It's not hard to imagine young Winston Churchill flailing at a gutta-percha ball buried in ankle-high gorse before finally flipping aside his long-nosed baffing spoon and majestically proclaiming golf a game with "weapons singularly ill-designed for their purpose." But if Sir Winston had been able to heft a perimeter-weighted metal-headed driver with a titanium shaft and whack an icosahedron-patterned dimpled ball down a carpetlike fairway, he might have saved himself a lot of blood, sweat and tears. After years of only gradual advances in golf equipment, manufacturers have recently taken giant strides toward making this exasperating game a little easier to play. The average hacker, of course, is hardly complaining, but technology's effect on the PGA Tour has prompted the most intense self-examination since the steel shaft replaced hickory nearly 60 years ago.
With every round of 64 come cries that souped-up balls are carrying too far and that fancy clubs are turning bad shots into good ones. Traditionalists are worried. Will run-of-the-mill pros using space-age equipment ravage all but the most severe and tricked-up courses? Have technological advances created a kind of shotmaking parity that can make a Hogan out of every Tom, Dick and Calcavecchia?
"Damn right, high tech is affecting performance," says Mac O'Grady, one of the Tour's most ardent students of the subject. "I've never hit the ball this far. I've never gotten so much spin. The game is easier, and all of a sudden, everybody is confident. We're almost to where you can put a computer chip inside the golf ball."
Golf's officials aren't quite ready to declare a new age. They point out that while overall scores may be lower, Sam Snead's record average of 69.23, set in 1950, still stands. "The players are saying that the world is coming to an end, as they tend to do periodically," says Frank Hannigan, senior executive director of the United States Golf Association, which sets the rules and the equipment specifications. "I don't think golf can stand another quantum jump in equipment like the one it made from hickory shafts to steel, because we would simply run out of real estate. But nothing is telling me anything like that is happening. And I think the safeguards are in place to prevent it."

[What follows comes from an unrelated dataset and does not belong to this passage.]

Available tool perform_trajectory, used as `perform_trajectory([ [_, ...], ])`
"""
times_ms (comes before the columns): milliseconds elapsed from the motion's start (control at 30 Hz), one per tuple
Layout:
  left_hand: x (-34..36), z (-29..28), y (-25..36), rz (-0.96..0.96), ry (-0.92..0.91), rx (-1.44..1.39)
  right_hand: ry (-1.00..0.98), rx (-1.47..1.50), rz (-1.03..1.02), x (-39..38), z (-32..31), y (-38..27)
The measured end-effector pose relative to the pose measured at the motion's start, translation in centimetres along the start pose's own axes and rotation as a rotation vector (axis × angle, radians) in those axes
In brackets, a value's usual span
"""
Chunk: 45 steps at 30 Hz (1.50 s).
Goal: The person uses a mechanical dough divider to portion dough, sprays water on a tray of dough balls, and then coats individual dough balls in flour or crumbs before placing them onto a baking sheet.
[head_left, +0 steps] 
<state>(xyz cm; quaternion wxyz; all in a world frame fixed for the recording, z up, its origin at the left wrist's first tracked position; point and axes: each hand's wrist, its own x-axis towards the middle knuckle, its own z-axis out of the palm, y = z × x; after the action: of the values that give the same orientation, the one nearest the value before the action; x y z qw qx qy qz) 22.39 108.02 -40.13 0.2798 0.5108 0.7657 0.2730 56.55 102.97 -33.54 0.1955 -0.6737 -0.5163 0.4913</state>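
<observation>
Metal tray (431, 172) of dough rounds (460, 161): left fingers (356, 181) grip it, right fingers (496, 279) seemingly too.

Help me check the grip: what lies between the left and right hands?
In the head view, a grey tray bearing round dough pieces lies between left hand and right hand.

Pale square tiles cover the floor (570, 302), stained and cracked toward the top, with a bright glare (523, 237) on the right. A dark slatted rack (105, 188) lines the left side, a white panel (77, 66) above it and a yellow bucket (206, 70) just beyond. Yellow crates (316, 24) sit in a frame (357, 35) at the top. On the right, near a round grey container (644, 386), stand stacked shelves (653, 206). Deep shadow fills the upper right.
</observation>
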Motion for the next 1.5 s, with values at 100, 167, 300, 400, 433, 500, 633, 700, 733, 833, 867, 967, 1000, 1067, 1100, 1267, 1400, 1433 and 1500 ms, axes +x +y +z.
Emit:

Yet there is no denying that many pros are abandoning their once-cherished persimmon drivers and classically forged irons for clubs that look funny and clank instead of click. More players now use metal woods—the most readily accepted oxymoron in the English language—than the kind made from trees. The most popular iron is the perimeter-weighted Ping club-golf's version of the Prince tennis racket—with an oversized head and grooves that produce increased spin and superior control from difficult lies. Also gaining acceptance are graphite shafts and titanium shafts, which are lighter and stronger than those made of steel. And the materials and dimple patterns being used to make golf balls descend from the advances that put men on the moon.
In the last three years, more and more players have switched to irons with square or U-shaped grooves. The result of what Hannigan calls a "crazy, really unfortunate, accident," square grooves have become Exhibit A for those who say technology has gone too far.
First, some background. From 1942 through 1983, the USGA had three fundamental requirements for the grooves, or scoring, of irons: Grooves had to be V-shaped, could be no more than .035 of an inch wide from edge to edge and could be no closer together than three times the width of the adjacent groove. Manufacturers had no problem with the requirements, mostly because tests kept indicating that the depth or width of grooves had little to do with how far or straight a golf ball flew or how much it spun. For decades, millions of V-grooves were stamped, rolled or milled into irons following the forging process that was the almost exclusive technique for shaping iron heads. But in the 1970s, more manufacturers began using the investment-cast process, which is similar to lost-wax casting, to shape irons.
USGA technical director Frank Thomas, who keeps track of such developments, noticed that investment casting tended to create U-shaped, rather than V-shaped, grooves. So in 1981 he recommended a change in the wording of the rule to allow for a groove the shape of a three-sided box, and two years later that change was adopted.
Karsten Solheim, the innovative 75-year-old founder of the Karsten Manufacturing Corporation, jumped at the chance to use box-shaped grooves for his 1985 Ping Eye 2 models. Solheim says he had a hunch that grooves with more volume than the conventional V-shaped grooves might help a player attain "repeatability" in his shots. He is quick to add, "I didn't think it was any big deal."
But the results were. The Tour underground immediately began to buzz about the increased spin that the Pings produced, which to a professional means more control. The trouble was that the sharp edges on the new grooves were tearing up the soft-covered balls professionals prefer. Solheim solved that problem by rounding the edges of the new grooves. But when Thomas saw the new clubs in late 1985, he determined that the rounding process had put the now-wider grooves closer to each other, in violation of the three-times-the-width rule.